_Directions_
Below, find the line containing "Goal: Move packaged" and the line containing "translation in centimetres"; reproduce exactly those two and every line between them, omitting pictures.

[Items from a data source]
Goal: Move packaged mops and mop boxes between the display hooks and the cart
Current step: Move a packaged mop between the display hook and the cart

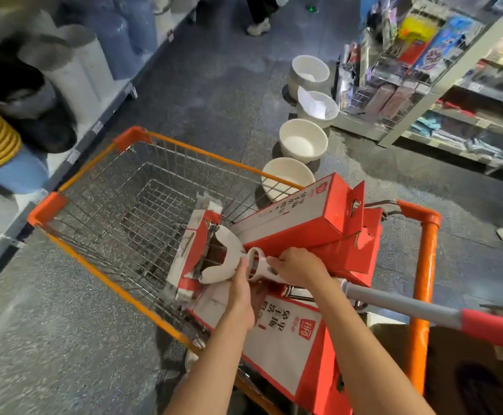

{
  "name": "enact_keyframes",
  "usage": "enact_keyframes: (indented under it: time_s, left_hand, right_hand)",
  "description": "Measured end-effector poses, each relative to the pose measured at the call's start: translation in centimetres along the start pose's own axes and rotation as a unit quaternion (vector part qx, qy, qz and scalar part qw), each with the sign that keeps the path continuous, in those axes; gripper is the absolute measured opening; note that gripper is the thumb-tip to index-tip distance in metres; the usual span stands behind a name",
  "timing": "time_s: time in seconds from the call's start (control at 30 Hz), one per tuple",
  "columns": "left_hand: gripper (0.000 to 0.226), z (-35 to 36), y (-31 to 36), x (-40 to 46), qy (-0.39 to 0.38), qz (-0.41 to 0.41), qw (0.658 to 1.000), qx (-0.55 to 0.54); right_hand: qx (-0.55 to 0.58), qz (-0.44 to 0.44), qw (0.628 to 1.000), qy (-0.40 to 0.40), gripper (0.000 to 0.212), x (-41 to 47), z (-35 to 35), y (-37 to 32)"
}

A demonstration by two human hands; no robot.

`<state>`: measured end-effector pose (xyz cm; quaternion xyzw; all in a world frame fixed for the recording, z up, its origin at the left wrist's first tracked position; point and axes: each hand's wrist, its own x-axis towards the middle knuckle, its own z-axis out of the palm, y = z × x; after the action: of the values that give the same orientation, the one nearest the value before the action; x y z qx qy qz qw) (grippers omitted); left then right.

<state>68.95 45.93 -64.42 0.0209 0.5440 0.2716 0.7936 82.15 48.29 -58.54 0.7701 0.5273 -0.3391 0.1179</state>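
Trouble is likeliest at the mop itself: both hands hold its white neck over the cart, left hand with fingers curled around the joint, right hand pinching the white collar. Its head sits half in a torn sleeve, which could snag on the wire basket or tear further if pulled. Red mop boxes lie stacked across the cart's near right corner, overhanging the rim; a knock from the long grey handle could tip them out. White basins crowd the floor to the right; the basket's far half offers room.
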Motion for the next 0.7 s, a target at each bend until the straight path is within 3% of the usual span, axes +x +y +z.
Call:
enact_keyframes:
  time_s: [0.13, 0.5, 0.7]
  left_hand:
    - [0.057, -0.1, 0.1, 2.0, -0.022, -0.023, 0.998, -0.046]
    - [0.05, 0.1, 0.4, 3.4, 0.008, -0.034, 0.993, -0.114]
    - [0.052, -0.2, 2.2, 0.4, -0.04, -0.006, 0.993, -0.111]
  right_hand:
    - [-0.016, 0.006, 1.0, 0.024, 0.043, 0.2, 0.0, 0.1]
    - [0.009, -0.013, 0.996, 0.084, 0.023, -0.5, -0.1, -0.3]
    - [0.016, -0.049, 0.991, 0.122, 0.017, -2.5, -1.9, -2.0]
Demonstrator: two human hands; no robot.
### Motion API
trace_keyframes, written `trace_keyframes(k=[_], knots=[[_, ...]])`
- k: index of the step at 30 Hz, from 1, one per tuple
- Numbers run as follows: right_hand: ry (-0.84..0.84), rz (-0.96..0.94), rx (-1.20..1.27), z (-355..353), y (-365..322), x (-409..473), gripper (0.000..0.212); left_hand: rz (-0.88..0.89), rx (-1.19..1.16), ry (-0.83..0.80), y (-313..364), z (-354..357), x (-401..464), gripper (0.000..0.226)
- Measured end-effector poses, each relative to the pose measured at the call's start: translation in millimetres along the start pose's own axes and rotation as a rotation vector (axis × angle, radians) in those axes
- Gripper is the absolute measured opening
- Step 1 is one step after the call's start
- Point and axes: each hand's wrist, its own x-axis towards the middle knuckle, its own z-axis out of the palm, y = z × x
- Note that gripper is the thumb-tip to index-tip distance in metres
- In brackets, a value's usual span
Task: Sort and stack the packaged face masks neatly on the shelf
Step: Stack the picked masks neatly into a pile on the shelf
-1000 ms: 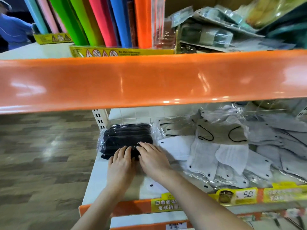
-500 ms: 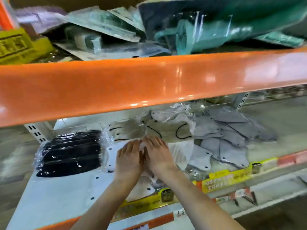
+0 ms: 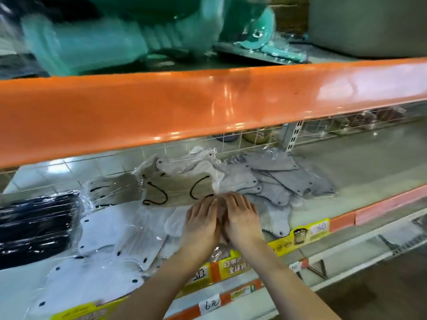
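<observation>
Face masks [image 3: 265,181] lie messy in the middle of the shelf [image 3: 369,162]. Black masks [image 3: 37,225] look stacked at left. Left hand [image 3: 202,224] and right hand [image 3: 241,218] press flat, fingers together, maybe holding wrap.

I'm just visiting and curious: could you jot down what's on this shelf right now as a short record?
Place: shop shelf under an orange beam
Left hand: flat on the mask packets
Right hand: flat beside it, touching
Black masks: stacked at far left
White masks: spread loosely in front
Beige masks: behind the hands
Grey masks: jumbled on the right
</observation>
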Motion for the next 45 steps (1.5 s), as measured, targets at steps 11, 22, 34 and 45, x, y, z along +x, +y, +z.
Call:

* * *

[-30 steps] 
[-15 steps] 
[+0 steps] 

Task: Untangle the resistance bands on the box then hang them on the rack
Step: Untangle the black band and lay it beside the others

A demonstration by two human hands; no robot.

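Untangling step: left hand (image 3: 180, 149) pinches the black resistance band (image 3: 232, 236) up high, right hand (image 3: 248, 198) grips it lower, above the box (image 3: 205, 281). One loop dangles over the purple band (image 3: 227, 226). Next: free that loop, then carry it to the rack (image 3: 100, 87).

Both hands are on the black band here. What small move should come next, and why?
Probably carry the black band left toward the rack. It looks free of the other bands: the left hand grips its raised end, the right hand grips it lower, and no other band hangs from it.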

_Result for this exercise_
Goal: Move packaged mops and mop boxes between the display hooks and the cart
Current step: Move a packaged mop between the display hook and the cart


{
  "name": "enact_keyframes",
  "usage": "enact_keyframes: (indented under it: time_s, left_hand, right_hand)",
  "description": "Measured end-effector poses, each relative to the pose measured at the call's start: translation in centimetres along the start pose's own axes and rotation as a unit quaternion (vector part qx, qy, qz and scalar part qw), each with the sign that keeps the path continuous, in those axes; gripper is the absolute measured opening; note that gripper is the thumb-tip to index-tip distance in metres; the usual span stands behind a name",

What appears above is the full answer.